# Information supplied:
= Beginning of Section =

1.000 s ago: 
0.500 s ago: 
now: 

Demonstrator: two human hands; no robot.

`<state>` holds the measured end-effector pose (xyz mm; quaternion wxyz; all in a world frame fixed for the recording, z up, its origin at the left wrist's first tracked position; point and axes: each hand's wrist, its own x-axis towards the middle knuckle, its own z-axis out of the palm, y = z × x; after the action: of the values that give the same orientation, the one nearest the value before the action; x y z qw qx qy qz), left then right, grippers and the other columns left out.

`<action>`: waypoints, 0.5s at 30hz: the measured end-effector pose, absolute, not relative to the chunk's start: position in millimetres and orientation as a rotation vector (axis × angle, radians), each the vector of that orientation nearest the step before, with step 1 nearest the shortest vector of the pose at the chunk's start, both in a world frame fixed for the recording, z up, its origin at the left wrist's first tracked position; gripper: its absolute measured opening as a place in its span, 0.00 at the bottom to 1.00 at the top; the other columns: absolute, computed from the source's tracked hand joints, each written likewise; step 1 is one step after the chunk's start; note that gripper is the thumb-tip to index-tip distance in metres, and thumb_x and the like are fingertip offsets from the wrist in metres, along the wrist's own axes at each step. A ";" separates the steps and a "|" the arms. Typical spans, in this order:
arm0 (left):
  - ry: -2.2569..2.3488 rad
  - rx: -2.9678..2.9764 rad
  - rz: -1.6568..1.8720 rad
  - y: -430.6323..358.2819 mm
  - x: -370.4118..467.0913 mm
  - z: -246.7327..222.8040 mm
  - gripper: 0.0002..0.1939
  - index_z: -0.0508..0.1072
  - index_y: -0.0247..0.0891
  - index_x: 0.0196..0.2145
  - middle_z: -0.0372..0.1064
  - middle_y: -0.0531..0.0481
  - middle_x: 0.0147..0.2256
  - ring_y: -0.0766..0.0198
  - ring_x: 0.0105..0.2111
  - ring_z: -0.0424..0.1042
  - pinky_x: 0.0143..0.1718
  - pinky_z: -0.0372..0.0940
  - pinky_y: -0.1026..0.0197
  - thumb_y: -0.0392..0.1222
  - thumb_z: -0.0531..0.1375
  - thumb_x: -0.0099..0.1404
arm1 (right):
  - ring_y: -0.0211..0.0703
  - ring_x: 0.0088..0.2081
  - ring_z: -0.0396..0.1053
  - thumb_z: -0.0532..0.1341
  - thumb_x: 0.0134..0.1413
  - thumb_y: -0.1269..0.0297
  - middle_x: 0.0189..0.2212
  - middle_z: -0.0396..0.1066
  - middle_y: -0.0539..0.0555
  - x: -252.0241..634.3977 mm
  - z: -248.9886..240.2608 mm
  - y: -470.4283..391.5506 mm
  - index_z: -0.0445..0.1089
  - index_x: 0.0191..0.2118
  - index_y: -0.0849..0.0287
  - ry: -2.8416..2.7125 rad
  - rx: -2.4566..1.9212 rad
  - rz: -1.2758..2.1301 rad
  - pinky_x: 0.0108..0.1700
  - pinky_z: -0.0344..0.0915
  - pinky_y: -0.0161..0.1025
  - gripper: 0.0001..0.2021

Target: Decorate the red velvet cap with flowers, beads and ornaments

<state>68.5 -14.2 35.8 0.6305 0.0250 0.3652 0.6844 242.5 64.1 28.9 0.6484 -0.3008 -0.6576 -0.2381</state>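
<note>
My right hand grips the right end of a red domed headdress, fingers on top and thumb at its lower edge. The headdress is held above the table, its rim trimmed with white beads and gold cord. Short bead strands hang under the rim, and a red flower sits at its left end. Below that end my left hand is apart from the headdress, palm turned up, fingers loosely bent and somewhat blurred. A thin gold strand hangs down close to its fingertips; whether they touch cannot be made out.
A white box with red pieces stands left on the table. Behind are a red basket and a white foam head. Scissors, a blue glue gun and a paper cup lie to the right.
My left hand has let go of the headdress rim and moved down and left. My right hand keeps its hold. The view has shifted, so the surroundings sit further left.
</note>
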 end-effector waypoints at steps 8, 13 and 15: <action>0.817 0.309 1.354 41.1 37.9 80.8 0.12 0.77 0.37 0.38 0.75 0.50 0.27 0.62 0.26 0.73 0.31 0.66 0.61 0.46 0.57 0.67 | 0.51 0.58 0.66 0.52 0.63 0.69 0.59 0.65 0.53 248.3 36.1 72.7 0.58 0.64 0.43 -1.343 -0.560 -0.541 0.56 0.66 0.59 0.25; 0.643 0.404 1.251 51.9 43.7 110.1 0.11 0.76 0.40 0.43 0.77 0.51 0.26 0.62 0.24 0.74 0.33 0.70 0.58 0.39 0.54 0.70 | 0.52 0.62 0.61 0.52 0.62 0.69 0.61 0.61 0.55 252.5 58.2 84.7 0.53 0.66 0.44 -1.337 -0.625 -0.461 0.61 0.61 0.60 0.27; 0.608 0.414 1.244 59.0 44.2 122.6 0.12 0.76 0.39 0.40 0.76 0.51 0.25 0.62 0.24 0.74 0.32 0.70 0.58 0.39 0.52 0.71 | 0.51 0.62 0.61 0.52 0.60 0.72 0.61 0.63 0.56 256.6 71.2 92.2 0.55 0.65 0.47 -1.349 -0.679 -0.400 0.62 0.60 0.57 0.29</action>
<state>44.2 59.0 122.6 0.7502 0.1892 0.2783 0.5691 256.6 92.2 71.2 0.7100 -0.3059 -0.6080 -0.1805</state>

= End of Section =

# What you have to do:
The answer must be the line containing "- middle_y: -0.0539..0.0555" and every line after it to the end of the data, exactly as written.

# Solved problem:
  - middle_y: -0.0539..0.0555
  - x: -252.0241..634.3977 mm
  - z: -248.9886..240.2608 mm
  - y: -470.4283..391.5506 mm
  - index_z: -0.0445..0.1089
  - index_x: 0.0191..0.2118
  - index_y: -0.0849..0.0287
  - ry: -2.8416..2.7125 rad
  - rx: -2.4566..1.9212 rad
  - rz: -1.2758..2.1301 rad
  - pinky_x: 0.0108..0.1700
  - pinky_z: -0.0344..0.0915
  - pinky_y: -0.0161..0.1025
  - gripper: 0.0001..0.2021

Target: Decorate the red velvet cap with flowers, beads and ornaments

<state>68.5 -14.2 35.8 0.6305 0.0250 0.3652 0.6844 242.5 64.1 28.9 0.6484 -0.3008 -0.6576 -0.2381</state>
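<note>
My right hand grips the right end of a red domed headdress, fingers on top and thumb at its lower edge. The headdress is held above the table, its rim trimmed with white beads and gold cord. Short bead strands hang under the rim, and a red flower sits at its left end. Below that end my left hand is apart from the headdress, palm turned up, fingers loosely bent and somewhat blurred. A thin gold strand hangs down close to its fingertips; whether they touch cannot be made out.
A white box with red pieces stands left on the table. Behind are a red basket and a white foam head. Scissors, a blue glue gun and a paper cup lie to the right.
My left hand has let go of the headdress rim and moved down and left. My right hand keeps its hold. The view has shifted, so the surroundings sit further left.
</note>
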 end-effector waypoints at steps 8, 13 and 15: <action>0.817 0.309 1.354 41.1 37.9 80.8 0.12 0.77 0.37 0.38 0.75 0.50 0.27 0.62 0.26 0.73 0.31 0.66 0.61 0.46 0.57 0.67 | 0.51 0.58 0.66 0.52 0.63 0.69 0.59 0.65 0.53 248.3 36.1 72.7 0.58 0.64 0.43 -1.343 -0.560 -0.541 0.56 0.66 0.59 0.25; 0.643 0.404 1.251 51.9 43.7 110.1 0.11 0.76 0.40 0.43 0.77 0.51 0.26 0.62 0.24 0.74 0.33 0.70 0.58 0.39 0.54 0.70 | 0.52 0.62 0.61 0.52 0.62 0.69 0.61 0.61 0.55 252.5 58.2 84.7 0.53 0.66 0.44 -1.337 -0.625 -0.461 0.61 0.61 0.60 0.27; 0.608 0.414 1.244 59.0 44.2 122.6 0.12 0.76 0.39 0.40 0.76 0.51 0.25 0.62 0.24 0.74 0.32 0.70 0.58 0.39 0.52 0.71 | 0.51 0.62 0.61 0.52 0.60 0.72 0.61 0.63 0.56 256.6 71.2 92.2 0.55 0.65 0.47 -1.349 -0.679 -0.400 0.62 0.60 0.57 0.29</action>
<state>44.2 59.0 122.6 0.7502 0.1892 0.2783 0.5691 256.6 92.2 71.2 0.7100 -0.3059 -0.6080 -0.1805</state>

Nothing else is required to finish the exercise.